# K Nearest Neighbour algorithm
## Imports
Relevant imports for this algorithm

In [None]:
#https://stackabuse.com/k-nearest-neighbors-algorithm-in-python-and-scikit-learn/
import pandas as pd
import numpy as np
import seaborn as sns
import plotly.express as px
import matplotlib.pyplot as plt

from math import sqrt

from sklearn.model_selection import train_test_split, cross_val_score
from sklearn.utils import resample
from sklearn.preprocessing import StandardScaler
from sklearn.neighbors import KNeighborsClassifier
from sklearn.metrics import classification_report, confusion_matrix, f1_score, accuracy_score, precision_score, recall_score

import imblearn
from imblearn.combine import SMOTETomek

## Functions

In [None]:
def loadData():
    df = pd.read_csv('telecom_churn.csv')
    # Remove churn from X and put it in y
    X = df.drop("Churn",axis=1)
    y = df["Churn"]
    return df,X,y

### Split in data set, validation set and test set

In [None]:
def splitData(X, y, test_size, random_state):
    X_train_val, X_test, y_train_val, y_test = train_test_split(X, y, test_size=test_size, random_state=random_state, stratify=y) #, stratify=y, 1
    X_train, X_val, y_train, y_val = train_test_split(X_train_val, y_train_val, test_size=test_size, random_state=random_state, stratify=y_train_val) #, stratify=y_train_val, 1
    
    return X_train, X_val, X_test, y_train, y_val, y_test

### Resample of training data set

In [None]:
def resample_dataset(X_train, y_train, random_state):
    df_train = X_train.copy()
    df_train["Churn"]=y_train

    df_majority = df_train[df_train.Churn == 0]
    df_minority = df_train[df_train.Churn == 1]

    df_min_up = resample(df_minority, replace=True, n_samples=750, random_state=random_state) #750
    #print(df_minority.shape, df_majority.shape, df_min_up.shape)
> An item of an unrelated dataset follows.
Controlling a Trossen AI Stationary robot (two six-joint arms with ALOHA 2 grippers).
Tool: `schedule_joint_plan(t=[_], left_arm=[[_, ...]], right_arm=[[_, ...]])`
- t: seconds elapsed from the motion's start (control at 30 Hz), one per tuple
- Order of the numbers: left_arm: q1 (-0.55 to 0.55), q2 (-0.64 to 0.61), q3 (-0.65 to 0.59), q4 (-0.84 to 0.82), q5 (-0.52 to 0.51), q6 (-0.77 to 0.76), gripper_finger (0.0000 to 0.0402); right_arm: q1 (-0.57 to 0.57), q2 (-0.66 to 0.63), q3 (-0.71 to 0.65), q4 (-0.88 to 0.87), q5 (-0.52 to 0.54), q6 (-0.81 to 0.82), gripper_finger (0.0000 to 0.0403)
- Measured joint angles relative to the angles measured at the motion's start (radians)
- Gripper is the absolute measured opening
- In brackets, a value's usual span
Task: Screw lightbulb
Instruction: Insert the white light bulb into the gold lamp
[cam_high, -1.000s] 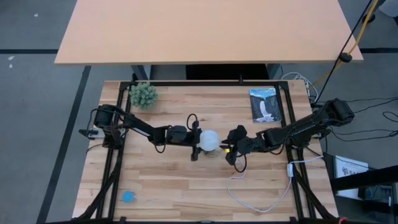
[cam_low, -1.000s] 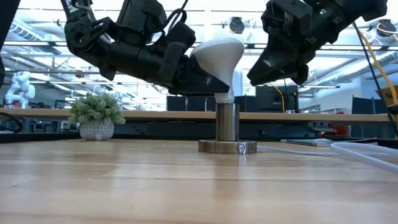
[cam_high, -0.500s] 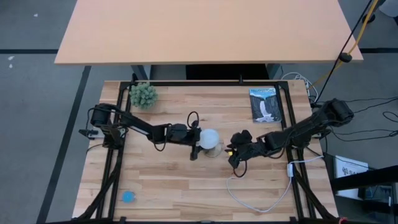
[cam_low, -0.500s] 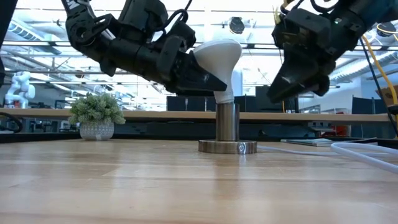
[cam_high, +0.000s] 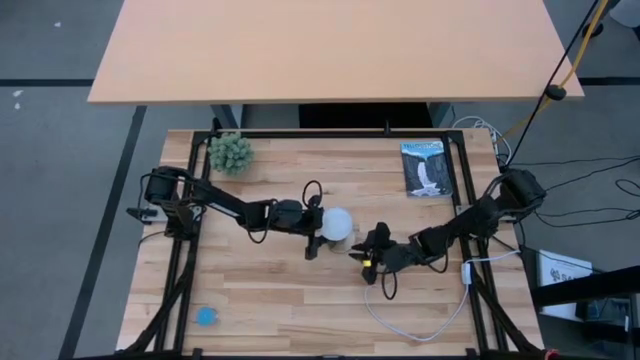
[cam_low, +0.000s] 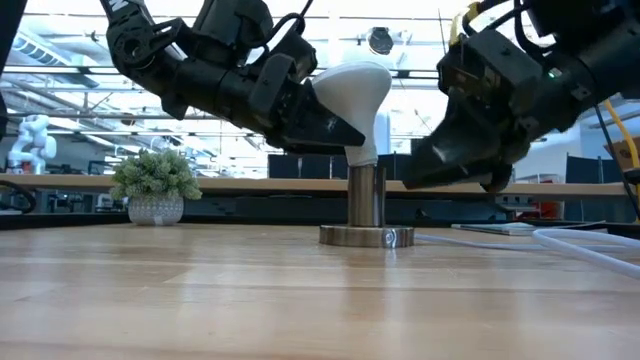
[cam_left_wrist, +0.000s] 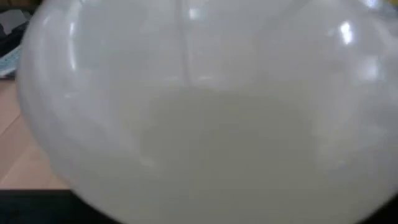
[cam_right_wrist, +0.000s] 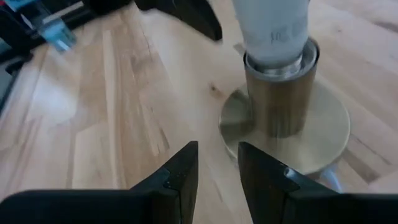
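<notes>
High view: the lightbulb (cam_high: 336, 224) stands near the middle of the table (cam_high: 300, 290), its narrow base already seated in the socket (cam_low: 366, 195) — a metal cylinder on a round disc that rests flat on the wood. The left tool (cam_high: 316, 232) is clamped on the lightbulb's globe from the side, reaching in from the table's left edge; that sideways grip likely lets the wrist turn the globe about its upright axis. In the left wrist view the white globe fills nearly everything, so the fingers themselves are hidden there.

The right tool (cam_high: 366, 258) hangs low just beside the socket, on the side toward the table's front edge, clear of it and touching nothing. Its fingers (cam_right_wrist: 180, 177) stand only a little apart, holding nothing, and point at the disc — probably placed to steady the socket while the lightbulb turns. A white cord (cam_high: 415, 325) loops away toward the front right corner.

A small plant (cam_high: 230, 152) and a booklet (cam_high: 427, 169) sit near the back edge, well apart from the work.
</notes>
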Motion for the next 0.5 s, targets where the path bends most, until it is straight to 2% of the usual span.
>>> schedule_joint_plan(t=[0.13,0.3,0.5], left_arm=[[-0.004,0.0,0.011,-0.01,0.0,0.002,0.0232],[-0.003,0.0,0.02,-0.046,0.0,0.002,0.0232],[-0.003,0.0,0.021,-0.045,0.0,0.002,0.0232]], right_arm=[[0.017,-0.005,0.0,-0.009,0.046,-0.009,0.0107],[0.02,-0.055,0.0,-0.033,0.054,-0.024,0.0101],[0.015,-0.074,0.0,-0.06,0.13,-0.077,0.006]])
    df_maj_up = resample(df_majority, replace=False, n_samples=750, random_state=random_state)
    #print(df_minority.shape, df_majority.shape, df_maj_up.shape)

    df_up = pd.concat([df_min_up, df_maj_up])
    
    print("Counts after resample\n", df_up.Churn.value_counts())
    X_train = df_up.drop("Churn",axis=1)
    y_train = df_up["Churn"] 
    return X_train, y_train

In [None]:
def resample_SMOTE(X_train, y_train, random_state):
    smt = SMOTETomek(sampling_strategy=0.25)
    X_smt, y_smt = smt.fit_sample(X, y)

    plot_2d_space(X_smt, y_smt, 'SMOTE + Tomek links')
    return X_smt, y_smt

# smt = SMOTETomek(random_state=42)
# X_res, y_res = smt.fit_resample(X, y)

### Scale data set

In [None]:
def scale(X_train, X_val, X_test):
    scaler = StandardScaler()
    scaler.fit(X_train)

    X_train = scaler.fit_transform(X_train)
    X_val = scaler.transform(X_val)
    X_test = scaler.transform(X_test)
    
    return X_train, X_val, X_test

### Classifier

In [None]:
def train_classifier(X_train, y_train, neighbors, metric):
    classifier = KNeighborsClassifier(n_neighbors=neighbors, metric=metric) #24
    classifier.fit(X_train, y_train)

    return classifier

### Cross validation

In [None]:
def cross_validation(classifier, X_val, y_val, scoring):
    classifier_cross_val = cross_val_score(classifier, X_val, y_val, scoring=scoring)
    print("\nCross_validation score: {:.2f}".format(classifier_cross_val.mean()))

### Best metric
train a classifier with each distance matric and find out which metric works best

In [None]:
def best_metric(metrics, X_train, y_train, X_val, y_val): #accuracy_score, precision_score, recall_score
    metric_best = None
    best_f1_score = 0 
    for metric in metrics:
        clf = train_classifier(X_train, y_train, 37, metric)
        y_pred = clf.predict(X_val)
        score = round(f1_score(y_val, y_pred), 4)
        recall = round(recall_score(y_val, y_pred), 4)
        precision = round(precision_score(y_val, y_pred), 4)
        accuracy = round(accuracy_score(y_val, y_pred), 4)
        print("Metric: ", metric, " F1 score: ", score, " Recall: ", recall, 
              " Precision: ", precision, " Accuracy: ", accuracy)
        if score > best_f1_score:
            metric_best = metric
            best_f1_score = score
        
    print("Best metric: ", metric_best)
    return metric_best

## Graphs
Visualizations as classification report, confusion matrix, and error graph

### Classification report and confusion matrix

In [None]:
def show_classification_report(y, y_pred):
    cf_matrix = confusion_matrix(y, y_pred)
#     print(cf_matrix)
    target_names = ['Not Churn', 'Churn']
    #Classification_report
    print("\nClassification report\n")
    print(classification_report(y, y_pred, target_names=target_names))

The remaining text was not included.